The considered materials allow us to see the similarity of some Late Paleozoic basins of Gondwana and Northeast Asia. The identical geology of these basins was the reason for the existence in these areas of peculiar ecosystems unknown in the previous eras.
The present brief overview allows to make some preliminary conclusions requiring further elaboration. The composition of the Late Paleozoic rocks in Northeast Asia, as well as the features of their fossil associations, suggests that the strongest agent which defined both sedimentation and development of life were the endogenous fluid processes. Those appeared, apparently, both as extrusions of cold fluids (seeps), confined to the system of regional faults (or fractures), and as mud-explosive activity caused by pressure gradients within the crust. This led to the saturation of marine waters by reduced compounds—methane and hydrogen sulfide.

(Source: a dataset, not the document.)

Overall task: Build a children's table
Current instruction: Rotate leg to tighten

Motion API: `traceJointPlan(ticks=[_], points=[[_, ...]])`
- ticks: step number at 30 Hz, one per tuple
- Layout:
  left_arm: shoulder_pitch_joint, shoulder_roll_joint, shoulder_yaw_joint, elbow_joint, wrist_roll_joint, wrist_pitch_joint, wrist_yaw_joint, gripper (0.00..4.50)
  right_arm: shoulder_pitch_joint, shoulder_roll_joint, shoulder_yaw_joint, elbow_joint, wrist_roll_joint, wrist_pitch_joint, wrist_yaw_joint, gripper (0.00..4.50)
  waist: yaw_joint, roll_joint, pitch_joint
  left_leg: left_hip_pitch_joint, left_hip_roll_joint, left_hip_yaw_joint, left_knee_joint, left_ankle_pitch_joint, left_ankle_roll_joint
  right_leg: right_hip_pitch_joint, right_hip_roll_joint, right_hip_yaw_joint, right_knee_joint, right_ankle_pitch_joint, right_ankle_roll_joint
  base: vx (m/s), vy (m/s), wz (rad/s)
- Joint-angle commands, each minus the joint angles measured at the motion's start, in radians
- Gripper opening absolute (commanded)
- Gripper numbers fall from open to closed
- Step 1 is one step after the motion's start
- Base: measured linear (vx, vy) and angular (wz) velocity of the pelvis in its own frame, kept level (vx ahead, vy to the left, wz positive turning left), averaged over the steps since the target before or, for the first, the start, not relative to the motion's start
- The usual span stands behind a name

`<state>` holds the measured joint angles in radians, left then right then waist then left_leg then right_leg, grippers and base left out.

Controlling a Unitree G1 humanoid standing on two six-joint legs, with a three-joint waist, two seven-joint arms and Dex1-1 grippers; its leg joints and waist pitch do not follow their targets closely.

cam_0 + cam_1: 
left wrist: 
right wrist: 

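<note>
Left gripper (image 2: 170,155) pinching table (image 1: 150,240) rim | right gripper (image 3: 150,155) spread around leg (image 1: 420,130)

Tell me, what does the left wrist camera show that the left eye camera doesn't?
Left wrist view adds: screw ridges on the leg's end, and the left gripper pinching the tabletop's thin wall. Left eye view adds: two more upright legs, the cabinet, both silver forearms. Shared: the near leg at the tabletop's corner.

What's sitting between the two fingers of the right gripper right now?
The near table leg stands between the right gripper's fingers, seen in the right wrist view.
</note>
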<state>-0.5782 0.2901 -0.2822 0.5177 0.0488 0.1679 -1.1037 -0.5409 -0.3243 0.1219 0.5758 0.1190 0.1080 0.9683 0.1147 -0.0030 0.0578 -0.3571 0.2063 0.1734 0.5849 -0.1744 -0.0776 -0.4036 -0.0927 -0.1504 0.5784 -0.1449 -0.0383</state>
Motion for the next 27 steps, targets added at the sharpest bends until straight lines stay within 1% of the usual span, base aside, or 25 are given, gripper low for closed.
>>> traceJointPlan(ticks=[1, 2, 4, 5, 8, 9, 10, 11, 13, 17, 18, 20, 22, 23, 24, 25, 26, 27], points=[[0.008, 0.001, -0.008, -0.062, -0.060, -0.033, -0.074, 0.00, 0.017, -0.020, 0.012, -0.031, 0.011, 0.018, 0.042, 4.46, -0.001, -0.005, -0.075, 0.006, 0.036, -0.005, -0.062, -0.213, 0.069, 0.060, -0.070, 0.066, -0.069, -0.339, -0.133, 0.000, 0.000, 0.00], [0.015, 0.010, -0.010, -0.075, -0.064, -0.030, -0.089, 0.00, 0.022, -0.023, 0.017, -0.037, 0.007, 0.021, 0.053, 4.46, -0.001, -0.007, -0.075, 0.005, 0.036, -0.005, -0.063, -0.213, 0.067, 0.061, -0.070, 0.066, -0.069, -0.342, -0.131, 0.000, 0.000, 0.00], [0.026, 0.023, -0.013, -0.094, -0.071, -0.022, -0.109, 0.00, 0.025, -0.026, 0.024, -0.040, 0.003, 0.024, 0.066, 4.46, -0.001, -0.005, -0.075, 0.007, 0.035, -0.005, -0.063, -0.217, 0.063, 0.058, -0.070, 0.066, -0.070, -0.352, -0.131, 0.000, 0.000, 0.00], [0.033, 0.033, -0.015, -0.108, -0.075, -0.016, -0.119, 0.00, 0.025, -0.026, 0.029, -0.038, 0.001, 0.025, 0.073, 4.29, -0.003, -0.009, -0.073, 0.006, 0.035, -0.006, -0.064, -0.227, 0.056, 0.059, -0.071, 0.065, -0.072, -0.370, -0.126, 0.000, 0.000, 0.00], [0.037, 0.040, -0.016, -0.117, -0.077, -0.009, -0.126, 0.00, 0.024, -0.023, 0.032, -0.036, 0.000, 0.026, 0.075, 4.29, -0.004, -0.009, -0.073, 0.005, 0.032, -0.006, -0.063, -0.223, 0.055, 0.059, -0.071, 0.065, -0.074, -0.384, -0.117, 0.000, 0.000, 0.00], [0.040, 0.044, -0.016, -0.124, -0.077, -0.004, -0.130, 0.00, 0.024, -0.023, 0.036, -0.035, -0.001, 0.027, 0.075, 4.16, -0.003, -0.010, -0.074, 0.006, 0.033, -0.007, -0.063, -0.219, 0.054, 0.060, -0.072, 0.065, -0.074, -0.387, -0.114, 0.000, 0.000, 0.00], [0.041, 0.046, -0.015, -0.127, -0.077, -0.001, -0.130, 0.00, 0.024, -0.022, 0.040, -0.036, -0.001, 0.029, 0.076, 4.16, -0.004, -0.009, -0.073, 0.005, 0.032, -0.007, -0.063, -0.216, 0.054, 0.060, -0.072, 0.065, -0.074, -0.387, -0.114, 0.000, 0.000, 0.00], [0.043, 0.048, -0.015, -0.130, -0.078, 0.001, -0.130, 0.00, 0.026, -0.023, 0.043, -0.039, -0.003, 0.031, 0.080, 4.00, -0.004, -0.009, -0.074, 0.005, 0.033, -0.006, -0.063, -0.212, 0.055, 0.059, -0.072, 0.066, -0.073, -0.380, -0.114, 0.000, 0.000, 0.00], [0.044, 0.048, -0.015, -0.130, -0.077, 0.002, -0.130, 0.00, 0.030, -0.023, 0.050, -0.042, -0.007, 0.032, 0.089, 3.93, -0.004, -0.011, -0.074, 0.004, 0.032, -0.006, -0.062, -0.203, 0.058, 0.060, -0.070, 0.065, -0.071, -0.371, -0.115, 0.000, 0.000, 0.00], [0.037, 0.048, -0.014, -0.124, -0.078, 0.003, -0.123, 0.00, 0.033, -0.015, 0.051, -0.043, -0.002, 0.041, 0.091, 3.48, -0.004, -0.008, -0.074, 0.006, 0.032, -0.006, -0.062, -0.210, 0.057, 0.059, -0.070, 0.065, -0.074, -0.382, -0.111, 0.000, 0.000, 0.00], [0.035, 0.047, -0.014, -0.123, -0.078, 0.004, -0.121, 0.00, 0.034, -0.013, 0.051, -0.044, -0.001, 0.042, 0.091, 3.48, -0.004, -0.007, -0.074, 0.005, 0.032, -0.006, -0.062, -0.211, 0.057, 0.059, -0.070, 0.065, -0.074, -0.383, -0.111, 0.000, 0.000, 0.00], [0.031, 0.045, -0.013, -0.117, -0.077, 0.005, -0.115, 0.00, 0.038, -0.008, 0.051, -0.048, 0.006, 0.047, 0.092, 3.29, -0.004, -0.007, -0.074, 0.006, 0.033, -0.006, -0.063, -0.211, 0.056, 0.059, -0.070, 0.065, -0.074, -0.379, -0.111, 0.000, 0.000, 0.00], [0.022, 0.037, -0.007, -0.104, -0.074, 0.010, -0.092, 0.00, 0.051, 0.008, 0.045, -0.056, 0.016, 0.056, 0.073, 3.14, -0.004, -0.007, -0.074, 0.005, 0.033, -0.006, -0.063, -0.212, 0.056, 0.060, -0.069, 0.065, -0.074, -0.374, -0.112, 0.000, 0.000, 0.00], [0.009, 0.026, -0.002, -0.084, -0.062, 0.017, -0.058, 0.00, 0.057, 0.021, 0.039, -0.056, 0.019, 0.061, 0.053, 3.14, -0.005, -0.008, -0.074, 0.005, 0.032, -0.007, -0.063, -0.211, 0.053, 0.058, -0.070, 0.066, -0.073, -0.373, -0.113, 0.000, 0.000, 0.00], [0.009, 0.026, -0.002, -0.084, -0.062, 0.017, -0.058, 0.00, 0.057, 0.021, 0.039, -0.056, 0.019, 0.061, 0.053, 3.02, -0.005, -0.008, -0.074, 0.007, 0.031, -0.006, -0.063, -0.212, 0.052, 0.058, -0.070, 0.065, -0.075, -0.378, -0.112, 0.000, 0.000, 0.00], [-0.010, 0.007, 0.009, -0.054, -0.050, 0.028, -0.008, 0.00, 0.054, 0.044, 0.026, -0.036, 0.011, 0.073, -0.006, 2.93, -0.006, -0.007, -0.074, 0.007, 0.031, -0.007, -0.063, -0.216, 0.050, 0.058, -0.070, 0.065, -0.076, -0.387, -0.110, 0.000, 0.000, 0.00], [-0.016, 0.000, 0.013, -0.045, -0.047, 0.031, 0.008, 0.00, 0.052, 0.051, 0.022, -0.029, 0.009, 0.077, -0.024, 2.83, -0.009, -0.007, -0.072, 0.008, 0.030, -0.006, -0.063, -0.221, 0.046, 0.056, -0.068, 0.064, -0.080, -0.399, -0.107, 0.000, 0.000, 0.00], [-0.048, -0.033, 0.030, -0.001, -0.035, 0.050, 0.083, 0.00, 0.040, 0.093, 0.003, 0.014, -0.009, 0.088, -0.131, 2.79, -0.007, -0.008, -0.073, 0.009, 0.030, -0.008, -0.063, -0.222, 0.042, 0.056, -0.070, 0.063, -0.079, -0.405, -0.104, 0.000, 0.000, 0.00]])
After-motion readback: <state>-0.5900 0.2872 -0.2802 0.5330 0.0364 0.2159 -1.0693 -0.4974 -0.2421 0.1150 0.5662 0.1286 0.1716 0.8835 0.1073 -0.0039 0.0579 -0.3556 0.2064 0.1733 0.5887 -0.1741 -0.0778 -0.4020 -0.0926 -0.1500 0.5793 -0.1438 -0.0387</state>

The result was the formation of the Late Paleozoic sulfide-rich sedimentary basins and their typical sulfide biota. This defines the peculiarity of the Late Paleozoic biosphere, where lithotrophic ecosystems played an important role along with “normal” phototrophic associations.
The author thanks Dr. Bruce Waterhouse, the best expert on the Permian of New Zealand, for the opportunity to visit some sections in that country. I am also deeply grateful to Dr. Arturo Caesar Taboada for organizing a tour to the outcrops of the Carboniferous and Permian in Patagonia.